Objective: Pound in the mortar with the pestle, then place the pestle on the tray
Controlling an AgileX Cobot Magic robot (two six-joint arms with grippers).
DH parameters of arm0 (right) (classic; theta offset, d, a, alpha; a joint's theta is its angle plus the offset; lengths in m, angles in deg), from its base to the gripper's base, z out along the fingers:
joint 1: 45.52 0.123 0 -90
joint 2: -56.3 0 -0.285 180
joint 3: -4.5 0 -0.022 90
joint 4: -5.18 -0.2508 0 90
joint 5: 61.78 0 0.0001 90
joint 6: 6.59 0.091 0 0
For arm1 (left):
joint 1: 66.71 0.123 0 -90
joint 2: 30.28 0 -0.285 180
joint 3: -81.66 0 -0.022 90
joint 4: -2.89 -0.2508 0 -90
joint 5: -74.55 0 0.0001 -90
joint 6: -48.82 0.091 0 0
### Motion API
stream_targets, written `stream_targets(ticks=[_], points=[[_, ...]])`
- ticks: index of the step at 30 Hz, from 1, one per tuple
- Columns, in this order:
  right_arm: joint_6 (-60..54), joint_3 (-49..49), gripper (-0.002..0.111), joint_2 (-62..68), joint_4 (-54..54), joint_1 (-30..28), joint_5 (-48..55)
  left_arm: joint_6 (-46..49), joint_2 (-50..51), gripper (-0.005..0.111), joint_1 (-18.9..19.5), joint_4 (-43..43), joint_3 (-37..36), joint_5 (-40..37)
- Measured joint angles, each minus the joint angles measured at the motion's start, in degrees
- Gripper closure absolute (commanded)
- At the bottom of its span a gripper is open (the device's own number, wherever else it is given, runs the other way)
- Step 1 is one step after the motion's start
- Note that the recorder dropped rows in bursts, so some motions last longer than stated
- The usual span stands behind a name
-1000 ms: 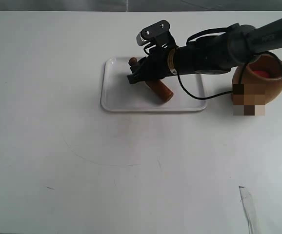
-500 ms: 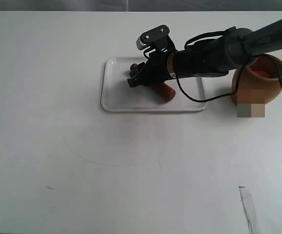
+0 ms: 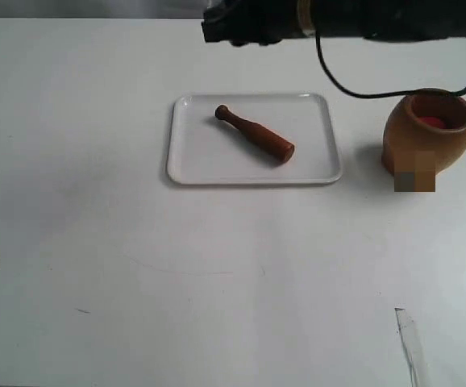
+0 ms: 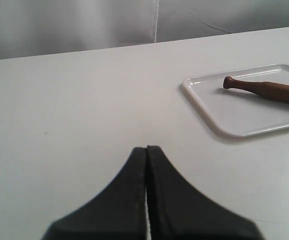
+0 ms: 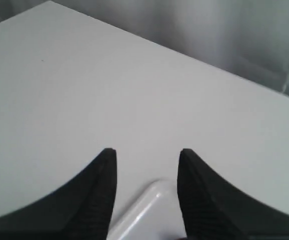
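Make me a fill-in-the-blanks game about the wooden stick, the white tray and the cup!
1. The ____ lies on the white tray.
2. In the exterior view, the mortar stands to the tray's ____.
3. The left gripper is ____.
4. The right gripper is ____ and holds nothing.
Missing words: pestle; right; shut; open.

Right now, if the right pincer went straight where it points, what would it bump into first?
Probably the bare white table, just beyond the tray corner that shows between the fingers of the open right pincer. Depth is hard to judge.
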Motion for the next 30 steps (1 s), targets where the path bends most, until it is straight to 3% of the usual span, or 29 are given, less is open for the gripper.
stream_targets(ticks=[4,13,21,30], points=[[12.7,-2.3,0.108,-8.7,13.6,0.4,-2.4,0.0,0.0,0.107,0.0,0.0,0.0,0.0],[16.9,-15.7,0.108,-25.2,18.0,0.5,-10.2,0.0,0.0,0.107,0.0,0.0,0.0,0.0],[17.1,-28.0,0.108,-36.2,18.4,0.6,-26.6,0.0,0.0,0.107,0.0,0.0,0.0,0.0],[17.3,-31.8,0.108,-39.2,18.6,0.6,-36.5,0.0,0.0,0.107,0.0,0.0,0.0,0.0]])
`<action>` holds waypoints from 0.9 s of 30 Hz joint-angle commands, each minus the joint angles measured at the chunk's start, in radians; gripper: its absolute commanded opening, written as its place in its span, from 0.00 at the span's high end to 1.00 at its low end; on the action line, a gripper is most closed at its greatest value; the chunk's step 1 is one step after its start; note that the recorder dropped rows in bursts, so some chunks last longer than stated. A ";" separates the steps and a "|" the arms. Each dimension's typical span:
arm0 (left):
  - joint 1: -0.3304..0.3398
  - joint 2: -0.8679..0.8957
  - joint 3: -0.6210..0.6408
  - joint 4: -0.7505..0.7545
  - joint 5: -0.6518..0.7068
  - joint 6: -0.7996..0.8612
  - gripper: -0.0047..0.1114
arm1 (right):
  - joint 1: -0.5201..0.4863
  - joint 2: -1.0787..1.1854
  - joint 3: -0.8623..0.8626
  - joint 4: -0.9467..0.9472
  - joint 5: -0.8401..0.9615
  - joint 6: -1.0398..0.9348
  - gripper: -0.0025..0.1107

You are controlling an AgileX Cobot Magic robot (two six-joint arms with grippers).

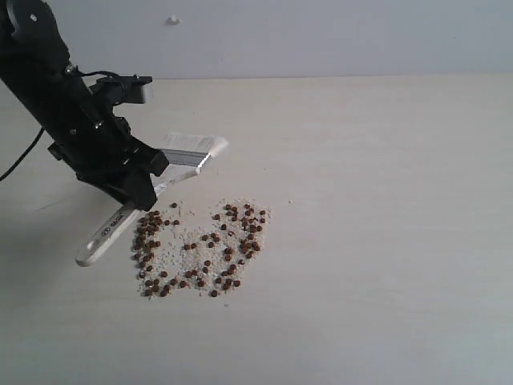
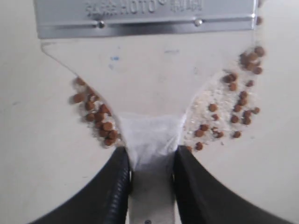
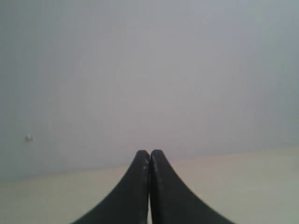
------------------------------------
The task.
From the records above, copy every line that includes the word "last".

Answer area.
- Note that the recorder dropped rows in bursts, so some motions last longer than stated
`<action>` holds waypoints from 0.9 s of 30 Hz joint-angle commands, each minus the joint angles measured at the chunk's start, in radians; gripper: its absolute commanded opening, written as its place in its span, from 0.00 at the span's high end to 1.00 at its low end; on the action line, a gripper is most closed at its greatest value; the chunk's step 1 is one step after its start; note that the recorder dropped rows in bursts, so some chunks last longer than stated. A ";" separates the steps and a "|" the arms. Each dimension's typical span:

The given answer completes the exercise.